Try it ▸ Nothing outside the lines below from the one containing "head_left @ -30" through the one containing "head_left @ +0" is to be printed; print those exactly, ends included, and drop the pictures.

(Supplied records begins)

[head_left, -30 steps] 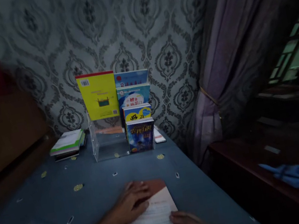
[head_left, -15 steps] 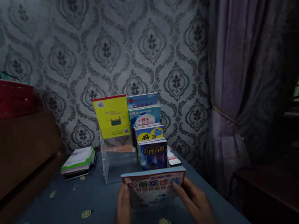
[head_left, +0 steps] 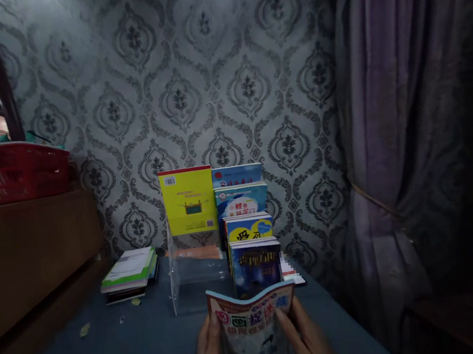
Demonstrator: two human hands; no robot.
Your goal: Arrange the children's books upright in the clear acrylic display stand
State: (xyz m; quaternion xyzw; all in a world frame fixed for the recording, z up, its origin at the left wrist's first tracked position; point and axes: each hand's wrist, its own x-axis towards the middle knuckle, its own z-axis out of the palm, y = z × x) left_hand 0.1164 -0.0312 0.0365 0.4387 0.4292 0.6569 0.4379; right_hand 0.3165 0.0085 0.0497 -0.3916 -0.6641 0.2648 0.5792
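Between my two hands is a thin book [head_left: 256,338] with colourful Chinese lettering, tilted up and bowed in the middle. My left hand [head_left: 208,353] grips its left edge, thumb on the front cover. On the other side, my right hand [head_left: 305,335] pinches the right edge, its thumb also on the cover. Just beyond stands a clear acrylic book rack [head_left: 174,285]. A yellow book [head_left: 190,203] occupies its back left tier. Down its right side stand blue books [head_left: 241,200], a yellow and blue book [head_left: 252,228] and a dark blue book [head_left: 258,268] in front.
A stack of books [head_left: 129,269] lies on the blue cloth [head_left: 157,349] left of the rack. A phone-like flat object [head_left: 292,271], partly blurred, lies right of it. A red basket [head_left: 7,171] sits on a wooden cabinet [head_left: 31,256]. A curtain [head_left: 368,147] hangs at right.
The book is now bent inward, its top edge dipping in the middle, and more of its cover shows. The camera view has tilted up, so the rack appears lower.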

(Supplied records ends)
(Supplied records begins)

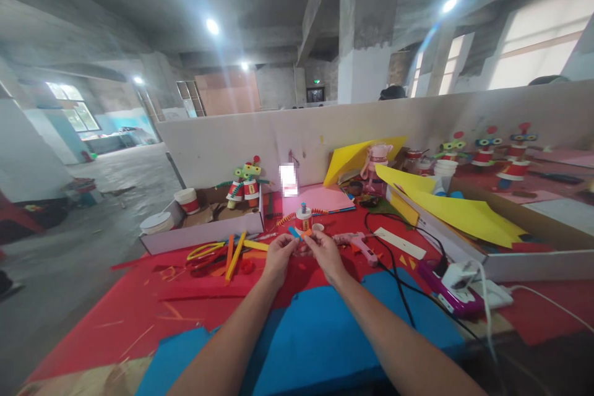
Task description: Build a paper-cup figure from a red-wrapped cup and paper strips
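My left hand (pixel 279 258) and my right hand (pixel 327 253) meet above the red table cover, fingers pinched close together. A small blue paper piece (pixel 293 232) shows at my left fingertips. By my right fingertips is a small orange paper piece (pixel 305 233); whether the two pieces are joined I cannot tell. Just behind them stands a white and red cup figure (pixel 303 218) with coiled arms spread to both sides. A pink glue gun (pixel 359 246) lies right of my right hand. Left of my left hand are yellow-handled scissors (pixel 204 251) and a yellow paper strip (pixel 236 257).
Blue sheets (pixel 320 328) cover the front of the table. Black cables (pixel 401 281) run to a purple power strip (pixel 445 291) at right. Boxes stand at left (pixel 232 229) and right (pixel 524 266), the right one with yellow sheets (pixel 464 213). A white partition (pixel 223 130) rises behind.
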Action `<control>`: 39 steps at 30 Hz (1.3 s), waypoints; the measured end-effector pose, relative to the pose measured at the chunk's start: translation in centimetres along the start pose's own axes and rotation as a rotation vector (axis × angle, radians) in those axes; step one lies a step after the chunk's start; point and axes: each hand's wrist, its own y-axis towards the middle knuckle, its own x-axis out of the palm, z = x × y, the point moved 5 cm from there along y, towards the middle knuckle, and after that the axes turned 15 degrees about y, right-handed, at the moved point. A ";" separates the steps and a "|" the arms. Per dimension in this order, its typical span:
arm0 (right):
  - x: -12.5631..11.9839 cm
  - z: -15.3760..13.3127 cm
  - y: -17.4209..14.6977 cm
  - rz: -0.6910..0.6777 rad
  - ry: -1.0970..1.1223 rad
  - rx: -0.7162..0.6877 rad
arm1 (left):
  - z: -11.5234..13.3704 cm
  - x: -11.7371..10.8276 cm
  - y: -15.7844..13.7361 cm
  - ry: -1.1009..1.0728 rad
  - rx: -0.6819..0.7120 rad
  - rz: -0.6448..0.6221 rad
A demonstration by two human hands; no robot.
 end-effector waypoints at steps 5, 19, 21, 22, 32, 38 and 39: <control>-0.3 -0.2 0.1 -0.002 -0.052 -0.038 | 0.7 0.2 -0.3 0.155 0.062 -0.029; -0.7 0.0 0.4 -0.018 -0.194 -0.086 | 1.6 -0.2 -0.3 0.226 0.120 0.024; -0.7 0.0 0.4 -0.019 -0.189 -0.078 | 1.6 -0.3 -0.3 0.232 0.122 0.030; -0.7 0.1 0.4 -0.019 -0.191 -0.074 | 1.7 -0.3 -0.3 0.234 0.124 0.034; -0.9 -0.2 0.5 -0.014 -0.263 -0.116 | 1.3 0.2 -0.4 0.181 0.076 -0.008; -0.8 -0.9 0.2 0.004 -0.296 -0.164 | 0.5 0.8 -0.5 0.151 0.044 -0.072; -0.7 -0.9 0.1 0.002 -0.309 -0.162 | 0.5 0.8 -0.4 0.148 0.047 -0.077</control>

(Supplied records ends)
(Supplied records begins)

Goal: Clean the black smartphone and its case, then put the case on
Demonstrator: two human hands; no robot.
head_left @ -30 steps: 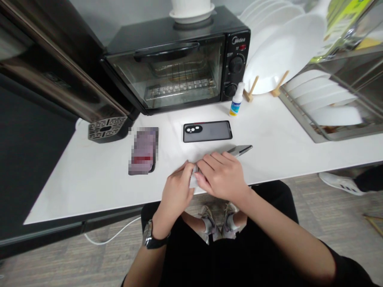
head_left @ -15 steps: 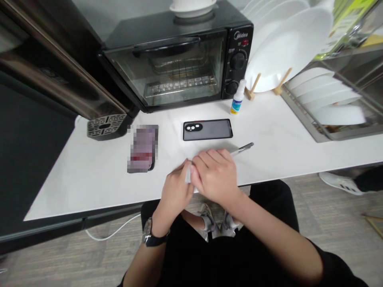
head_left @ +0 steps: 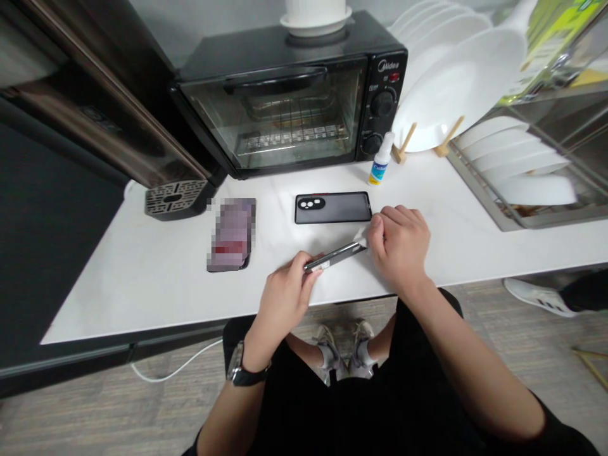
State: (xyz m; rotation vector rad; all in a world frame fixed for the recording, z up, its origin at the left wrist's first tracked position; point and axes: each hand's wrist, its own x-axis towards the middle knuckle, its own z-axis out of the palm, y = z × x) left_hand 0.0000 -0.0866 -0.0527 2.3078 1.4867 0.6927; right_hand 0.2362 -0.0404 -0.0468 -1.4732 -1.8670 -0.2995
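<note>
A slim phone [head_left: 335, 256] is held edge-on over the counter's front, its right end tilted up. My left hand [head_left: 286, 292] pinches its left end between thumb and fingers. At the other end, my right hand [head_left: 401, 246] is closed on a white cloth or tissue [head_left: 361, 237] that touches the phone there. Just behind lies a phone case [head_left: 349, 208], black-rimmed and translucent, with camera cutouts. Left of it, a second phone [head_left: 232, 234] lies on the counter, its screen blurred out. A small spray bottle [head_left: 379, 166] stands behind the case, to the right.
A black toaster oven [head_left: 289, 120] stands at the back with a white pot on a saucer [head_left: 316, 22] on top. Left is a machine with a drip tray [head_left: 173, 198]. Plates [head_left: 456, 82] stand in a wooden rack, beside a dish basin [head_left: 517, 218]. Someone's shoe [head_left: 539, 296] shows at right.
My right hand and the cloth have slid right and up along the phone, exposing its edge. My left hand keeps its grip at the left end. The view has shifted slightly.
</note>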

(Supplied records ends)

Answer space ▸
head_left @ -30 steps: 
head_left @ -15 steps: 
head_left @ +0 steps: 

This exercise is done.